From that one URL, the demo creates:

  • the client survey link
  • the admin dashboard link
  • the iframe view for the survey owner

Keep the survey state in memory on purpose

The Express runtime inside public/project/main.js keeps survey data in a plain in-memory store:

const store = {
	surveys: {},
	nextId: 1,
};

It initializes that store from survey-data.js at startup:

try {
	const surveyDataModule = require("./survey-data.js");
	if (surveyDataModule && surveyDataModule.surveyId) {
		initializeSurvey(surveyDataModule);
	}
} catch (e) {
	console.log("Survey data file not available yet or error:", e.message);
}

The survey is temporary by design. Responses survive only as long as that BrowserPod session is alive.

The runtime exposes separate client, admin, and results views

Once the survey is loaded, the runtime serves a few different pages and APIs around it.

The client survey is available at /survey/:surveyId. The admin dashboard is available at /admin/:surveyId?token=.... The results view is available at /results/:surveyId.

Responses are submitted through the API:

app.post("/api/surveys/:surveyId/responses", (req, res) => {
	const survey = store.surveys[req.params.surveyId];
	const errors = validateResponse(survey, req.body);
	if (errors.length > 0) {
		return res.status(400).json({ errors });
	}

	const response = {
		id: `response_${Date.now()}_${Math.random().toString(36).substr(2, 9)}`,
		data: req.body,
		submittedAt: new Date().toISOString(),
	};

	survey.responses.push(response);
	res.json({ success: true, responseId: response.id });
});

Results are aggregated on the server so the admin view can render counts, free-text answers, and scale averages:

app.get("/api/surveys/:surveyId/results", (req, res) => {
	const survey = store.surveys[req.params.surveyId];

	const results = {
		surveyId: survey.id,
		title: survey.title,
		totalResponses: survey.responses.length,
		questions: survey.questions.map((question) => {
			// aggregate by question type
		}),
	};

	res.json(results);
});

The runtime also supports CSV export and QR-code generation, which fits an event-style survey where the organizer needs a share link immediately and wants the results back out quickly.

This demo does not guess the final survey URL before the server exists.
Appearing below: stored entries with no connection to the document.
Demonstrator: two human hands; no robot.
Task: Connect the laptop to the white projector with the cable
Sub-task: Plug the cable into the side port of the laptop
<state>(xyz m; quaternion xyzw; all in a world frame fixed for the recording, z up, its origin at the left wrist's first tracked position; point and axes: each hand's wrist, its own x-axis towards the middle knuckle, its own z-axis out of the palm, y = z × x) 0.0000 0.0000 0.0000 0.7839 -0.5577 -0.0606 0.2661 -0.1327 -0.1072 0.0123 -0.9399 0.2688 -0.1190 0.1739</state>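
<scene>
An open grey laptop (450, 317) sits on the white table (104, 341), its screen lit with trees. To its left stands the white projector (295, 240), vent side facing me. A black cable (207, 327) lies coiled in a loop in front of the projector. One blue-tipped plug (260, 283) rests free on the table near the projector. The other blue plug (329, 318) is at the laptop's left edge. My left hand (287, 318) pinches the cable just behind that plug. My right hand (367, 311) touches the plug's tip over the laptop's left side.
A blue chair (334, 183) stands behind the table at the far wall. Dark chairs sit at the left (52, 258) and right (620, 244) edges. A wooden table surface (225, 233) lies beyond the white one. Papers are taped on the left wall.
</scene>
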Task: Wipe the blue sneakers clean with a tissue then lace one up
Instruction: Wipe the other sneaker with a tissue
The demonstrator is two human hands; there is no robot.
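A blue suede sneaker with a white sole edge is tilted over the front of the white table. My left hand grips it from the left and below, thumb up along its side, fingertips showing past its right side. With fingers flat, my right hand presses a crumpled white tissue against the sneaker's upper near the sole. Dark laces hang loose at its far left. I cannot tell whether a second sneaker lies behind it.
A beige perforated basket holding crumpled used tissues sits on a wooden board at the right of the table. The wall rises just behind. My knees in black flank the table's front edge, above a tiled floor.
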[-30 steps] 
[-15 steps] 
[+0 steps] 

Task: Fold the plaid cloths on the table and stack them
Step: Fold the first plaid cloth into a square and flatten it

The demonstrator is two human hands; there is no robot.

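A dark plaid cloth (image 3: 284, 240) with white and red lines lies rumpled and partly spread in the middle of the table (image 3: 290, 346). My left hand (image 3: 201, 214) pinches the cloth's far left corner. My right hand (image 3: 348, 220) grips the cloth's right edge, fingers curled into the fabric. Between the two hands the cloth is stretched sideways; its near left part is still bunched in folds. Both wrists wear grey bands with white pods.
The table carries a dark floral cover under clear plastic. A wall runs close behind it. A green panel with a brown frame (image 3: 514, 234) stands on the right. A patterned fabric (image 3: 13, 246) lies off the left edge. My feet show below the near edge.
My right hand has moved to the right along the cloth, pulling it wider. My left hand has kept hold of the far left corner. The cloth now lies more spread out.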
It waits for the portal URL and derives the participant link from that:

showSurveySuccess({
	surveyId: surveyData.surveyId,
	clientUrl: `${url}/survey/${surveyData.surveyId}`,
	adminUrl: adminUrl,
	portalUrl: url,
});

The link in the success modal, the QR code, and the admin iframe all come from the live server URL, not from a local placeholder.

Where this approach fits

Use this when the survey is tied to a session, not to a permanent service.

Examples:

  • collecting workshop feedback during a live event
  • opening a short-lived survey during a support call
  • gathering responses during a product demo
  • spinning up a temporary admin view for a one-off round of feedback

If you need permanent storage, recurring campaigns, or analytics that survive restarts, use a different system. If you need a survey that starts now, gives you a share link, and disappears with the session, this setup fits.